To capitalize on this new shopper behavior, many of our customers relied on Revionics to run a Market Basket Analysis. This analysis helped retailers identify more insights into which products are driving larger basket sizes, what items tend to be added together, and more. Armed with this data, retailers can drive more strategic decisions around pricing, promotions and product placement to boost sales and revenue numbers.
Rising retail pressures in South America
The political and social instability in South America resulted in drastic measures affecting retailers. In Bolivia for example, retailers are facing more stringent government regulations restricting pricing rules and sales. Essential businesses are limited on the number of customers that can be inside the store, while non-essential retail stores had to close. Meanwhile in Brazil, retailers are facing increased costs from suppliers, putting pressure on margins and competitive positioning.

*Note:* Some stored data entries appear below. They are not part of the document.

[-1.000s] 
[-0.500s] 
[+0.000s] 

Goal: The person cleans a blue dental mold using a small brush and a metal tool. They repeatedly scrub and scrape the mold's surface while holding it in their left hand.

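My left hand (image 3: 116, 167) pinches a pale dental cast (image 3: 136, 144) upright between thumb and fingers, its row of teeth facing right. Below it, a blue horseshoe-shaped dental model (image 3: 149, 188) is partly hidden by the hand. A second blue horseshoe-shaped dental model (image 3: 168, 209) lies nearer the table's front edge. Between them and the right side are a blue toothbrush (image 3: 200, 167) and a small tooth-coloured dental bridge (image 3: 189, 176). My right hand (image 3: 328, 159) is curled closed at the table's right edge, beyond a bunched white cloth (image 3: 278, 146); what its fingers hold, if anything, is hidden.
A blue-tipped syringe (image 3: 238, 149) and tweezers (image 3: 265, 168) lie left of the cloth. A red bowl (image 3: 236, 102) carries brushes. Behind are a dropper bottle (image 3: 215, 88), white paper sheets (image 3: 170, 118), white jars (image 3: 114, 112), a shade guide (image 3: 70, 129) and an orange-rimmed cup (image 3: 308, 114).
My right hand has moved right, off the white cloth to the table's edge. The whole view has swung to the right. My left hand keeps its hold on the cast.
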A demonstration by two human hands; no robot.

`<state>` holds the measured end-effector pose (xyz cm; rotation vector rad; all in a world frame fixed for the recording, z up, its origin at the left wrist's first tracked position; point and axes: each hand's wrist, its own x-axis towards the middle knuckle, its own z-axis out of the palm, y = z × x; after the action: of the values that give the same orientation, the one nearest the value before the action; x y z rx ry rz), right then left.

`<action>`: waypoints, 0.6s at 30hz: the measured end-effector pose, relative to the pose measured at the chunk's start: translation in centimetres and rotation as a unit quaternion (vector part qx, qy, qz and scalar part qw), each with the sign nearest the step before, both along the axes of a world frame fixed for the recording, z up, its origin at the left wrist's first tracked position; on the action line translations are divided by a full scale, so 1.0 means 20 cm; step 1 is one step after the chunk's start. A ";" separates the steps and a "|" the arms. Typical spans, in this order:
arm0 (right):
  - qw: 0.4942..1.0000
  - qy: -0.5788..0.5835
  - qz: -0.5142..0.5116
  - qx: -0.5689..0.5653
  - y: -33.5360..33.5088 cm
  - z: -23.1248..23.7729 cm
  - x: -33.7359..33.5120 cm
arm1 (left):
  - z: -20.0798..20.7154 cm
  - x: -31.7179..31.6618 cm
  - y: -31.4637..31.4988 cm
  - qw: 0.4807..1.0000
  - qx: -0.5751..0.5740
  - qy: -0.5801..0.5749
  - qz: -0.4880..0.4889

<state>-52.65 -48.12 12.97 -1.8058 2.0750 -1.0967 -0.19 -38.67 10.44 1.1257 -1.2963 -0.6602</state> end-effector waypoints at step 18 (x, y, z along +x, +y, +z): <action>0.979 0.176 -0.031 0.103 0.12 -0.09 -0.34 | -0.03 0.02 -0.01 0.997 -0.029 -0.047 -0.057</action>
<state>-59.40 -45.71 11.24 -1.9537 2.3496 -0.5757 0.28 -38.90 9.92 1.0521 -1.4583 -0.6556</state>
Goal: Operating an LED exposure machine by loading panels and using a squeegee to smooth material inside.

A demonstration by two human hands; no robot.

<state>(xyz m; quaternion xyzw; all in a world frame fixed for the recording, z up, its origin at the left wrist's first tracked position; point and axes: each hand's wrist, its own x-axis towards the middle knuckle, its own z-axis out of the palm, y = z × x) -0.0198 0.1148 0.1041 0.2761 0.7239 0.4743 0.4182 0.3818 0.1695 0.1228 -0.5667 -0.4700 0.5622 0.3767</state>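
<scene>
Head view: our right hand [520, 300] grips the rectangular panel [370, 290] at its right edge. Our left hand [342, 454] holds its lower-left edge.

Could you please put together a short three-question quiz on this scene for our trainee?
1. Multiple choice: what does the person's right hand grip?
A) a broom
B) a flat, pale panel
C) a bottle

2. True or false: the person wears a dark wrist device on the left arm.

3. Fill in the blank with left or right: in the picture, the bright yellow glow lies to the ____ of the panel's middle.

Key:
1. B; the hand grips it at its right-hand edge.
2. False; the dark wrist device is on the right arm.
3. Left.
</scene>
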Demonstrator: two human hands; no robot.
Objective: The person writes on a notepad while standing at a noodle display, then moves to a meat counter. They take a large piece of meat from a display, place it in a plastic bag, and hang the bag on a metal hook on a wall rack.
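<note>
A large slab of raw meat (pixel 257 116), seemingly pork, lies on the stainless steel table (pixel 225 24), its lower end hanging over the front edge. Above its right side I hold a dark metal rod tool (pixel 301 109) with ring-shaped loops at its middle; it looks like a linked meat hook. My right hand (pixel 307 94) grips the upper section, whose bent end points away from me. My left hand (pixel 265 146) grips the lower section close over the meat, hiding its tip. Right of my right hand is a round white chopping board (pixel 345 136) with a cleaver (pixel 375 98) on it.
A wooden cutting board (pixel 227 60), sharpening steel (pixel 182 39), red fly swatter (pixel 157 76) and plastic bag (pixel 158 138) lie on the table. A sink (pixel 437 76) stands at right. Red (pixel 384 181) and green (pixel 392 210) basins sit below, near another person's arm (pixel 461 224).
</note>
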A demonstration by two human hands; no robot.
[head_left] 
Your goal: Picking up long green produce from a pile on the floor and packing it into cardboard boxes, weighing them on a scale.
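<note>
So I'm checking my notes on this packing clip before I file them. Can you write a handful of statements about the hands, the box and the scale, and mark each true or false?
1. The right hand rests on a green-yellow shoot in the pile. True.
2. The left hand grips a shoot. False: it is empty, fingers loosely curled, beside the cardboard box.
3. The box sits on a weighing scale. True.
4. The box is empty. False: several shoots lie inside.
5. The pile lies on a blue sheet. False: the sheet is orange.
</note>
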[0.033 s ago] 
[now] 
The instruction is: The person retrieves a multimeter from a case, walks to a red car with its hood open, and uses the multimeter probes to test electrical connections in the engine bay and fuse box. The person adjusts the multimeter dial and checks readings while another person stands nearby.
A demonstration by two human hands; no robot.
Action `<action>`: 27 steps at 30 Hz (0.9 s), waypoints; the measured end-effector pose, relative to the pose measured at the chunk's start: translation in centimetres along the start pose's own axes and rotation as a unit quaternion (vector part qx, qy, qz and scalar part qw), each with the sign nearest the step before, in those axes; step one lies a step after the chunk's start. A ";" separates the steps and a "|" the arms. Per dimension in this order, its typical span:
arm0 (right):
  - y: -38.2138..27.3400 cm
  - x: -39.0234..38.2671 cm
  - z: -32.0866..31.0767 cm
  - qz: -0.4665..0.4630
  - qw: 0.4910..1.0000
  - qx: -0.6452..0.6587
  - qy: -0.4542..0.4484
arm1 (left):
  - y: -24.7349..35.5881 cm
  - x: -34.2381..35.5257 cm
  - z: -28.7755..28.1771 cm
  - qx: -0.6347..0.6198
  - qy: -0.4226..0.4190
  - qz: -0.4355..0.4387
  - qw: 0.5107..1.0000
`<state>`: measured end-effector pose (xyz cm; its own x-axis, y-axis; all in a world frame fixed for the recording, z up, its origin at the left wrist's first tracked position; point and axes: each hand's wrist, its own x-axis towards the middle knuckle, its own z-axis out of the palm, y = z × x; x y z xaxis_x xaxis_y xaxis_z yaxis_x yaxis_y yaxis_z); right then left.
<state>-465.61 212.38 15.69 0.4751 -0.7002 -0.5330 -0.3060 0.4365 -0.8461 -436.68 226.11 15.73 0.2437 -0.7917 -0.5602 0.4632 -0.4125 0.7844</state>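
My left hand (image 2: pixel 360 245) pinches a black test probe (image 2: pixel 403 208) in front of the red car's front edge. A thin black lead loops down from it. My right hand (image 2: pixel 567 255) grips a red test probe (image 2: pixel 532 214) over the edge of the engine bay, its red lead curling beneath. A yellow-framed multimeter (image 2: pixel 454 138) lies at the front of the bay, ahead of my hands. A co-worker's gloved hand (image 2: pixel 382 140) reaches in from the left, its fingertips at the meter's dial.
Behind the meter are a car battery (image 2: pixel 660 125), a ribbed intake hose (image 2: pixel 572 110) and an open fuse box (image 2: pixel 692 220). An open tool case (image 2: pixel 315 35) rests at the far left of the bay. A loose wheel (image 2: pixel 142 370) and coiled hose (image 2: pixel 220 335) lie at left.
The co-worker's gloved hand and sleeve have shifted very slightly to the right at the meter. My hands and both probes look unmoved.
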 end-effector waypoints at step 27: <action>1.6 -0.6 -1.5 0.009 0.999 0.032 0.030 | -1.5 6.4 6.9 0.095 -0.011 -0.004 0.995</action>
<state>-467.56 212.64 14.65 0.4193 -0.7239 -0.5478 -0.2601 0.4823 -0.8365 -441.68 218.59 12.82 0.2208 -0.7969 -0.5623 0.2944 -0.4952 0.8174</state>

In order to address these issues, our retailers across South America have turned to Revionics analytics to provide insight into how to adjust prices to recover margins. Understanding how upcoming cost increases are going to affect your bottom line is key to quickly reacting and minimizing loss. It is also important to know how to balance category margins by changing price strategies on items not regulated by the government.
One customer specifically had many price restrictions on pharmaceutical products. Even though the costs rose, prices had to stay the same. By modeling these cost increases with Revionics, our customer was able to test price change scenarios and adjust pricing across the category to maintain margins.
Adapt to your market with Revionics
Now more than ever, retail companies are struggling to stay afloat. As COVID-19 continues to impact economies around the world, it is important for retailers to quickly find ways to overcome challenges and stay relevant to consumers. Revionics helps retailers all over the world adjust dynamically to the changing retail landscape. Our experienced pricing strategists, data scientists and technology are on top of the trends to help you stay ahead of the curve.